■ **TASK TO CARRY OUT**:
From top to bottom, reproduce the listing without a single change.

■ **DATASET**:
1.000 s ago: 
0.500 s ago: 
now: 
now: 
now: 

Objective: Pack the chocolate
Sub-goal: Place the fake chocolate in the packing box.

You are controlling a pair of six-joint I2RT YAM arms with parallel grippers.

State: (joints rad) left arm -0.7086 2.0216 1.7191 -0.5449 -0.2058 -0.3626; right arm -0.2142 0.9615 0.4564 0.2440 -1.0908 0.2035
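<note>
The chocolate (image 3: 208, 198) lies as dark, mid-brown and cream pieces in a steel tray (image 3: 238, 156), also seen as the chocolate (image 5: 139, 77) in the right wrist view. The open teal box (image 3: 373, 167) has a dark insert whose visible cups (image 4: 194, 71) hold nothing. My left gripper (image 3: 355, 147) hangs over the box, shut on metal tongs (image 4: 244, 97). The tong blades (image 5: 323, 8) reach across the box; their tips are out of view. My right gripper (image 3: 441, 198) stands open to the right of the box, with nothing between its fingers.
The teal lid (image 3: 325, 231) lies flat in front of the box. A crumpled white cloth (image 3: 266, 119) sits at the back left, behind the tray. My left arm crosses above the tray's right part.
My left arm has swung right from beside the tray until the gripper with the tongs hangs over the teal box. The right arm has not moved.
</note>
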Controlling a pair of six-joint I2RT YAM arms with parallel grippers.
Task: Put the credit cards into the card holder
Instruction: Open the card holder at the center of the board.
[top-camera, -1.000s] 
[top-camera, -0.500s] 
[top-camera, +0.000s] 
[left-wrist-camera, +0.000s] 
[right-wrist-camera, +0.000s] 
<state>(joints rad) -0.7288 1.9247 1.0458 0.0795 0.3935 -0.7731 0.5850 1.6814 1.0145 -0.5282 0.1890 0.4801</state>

■ **RESPONSE BOX**:
1.000 s ago: 
0.500 s ago: 
now: 
now: 
now: 

Objective: Pack the chocolate
Sub-goal: Place the fake chocolate in the packing box.

You are controlling a pair of six-joint I2RT YAM arms with parallel grippers.

State: (joints rad) left arm -0.7086 2.0216 1.7191 -0.5449 -0.2058 -0.3626; right arm -0.2142 0.9615 0.4564 0.2440 -1.0908 0.2035
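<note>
The chocolate (image 3: 208, 198) lies as dark, mid-brown and cream pieces in a steel tray (image 3: 238, 156), also seen as the chocolate (image 5: 139, 77) in the right wrist view. The open teal box (image 3: 373, 167) has a dark insert whose visible cups (image 4: 194, 71) hold nothing. My left gripper (image 3: 355, 147) hangs over the box, shut on metal tongs (image 4: 244, 97). The tong blades (image 5: 323, 8) reach across the box; their tips are out of view. My right gripper (image 3: 441, 198) stands open to the right of the box, with nothing between its fingers.
The teal lid (image 3: 325, 231) lies flat in front of the box. A crumpled white cloth (image 3: 266, 119) sits at the back left, behind the tray. My left arm crosses above the tray's right part.
My left arm has swung right from beside the tray until the gripper with the tongs hangs over the teal box. The right arm has not moved.
</note>
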Controlling a pair of six-joint I2RT YAM arms with parallel grippers.
Task: Put the credit cards into the card holder
Instruction: Open the card holder at the center of the board.
[top-camera, -1.000s] 
[top-camera, -0.500s] 
[top-camera, +0.000s] 
[left-wrist-camera, +0.000s] 
[right-wrist-camera, +0.000s] 
<state>(joints rad) -0.7288 1.9247 1.0458 0.0795 0.3935 -0.7731 0.5850 1.6814 1.0145 -0.5282 0.1890 0.4801</state>

The full answer has now been given.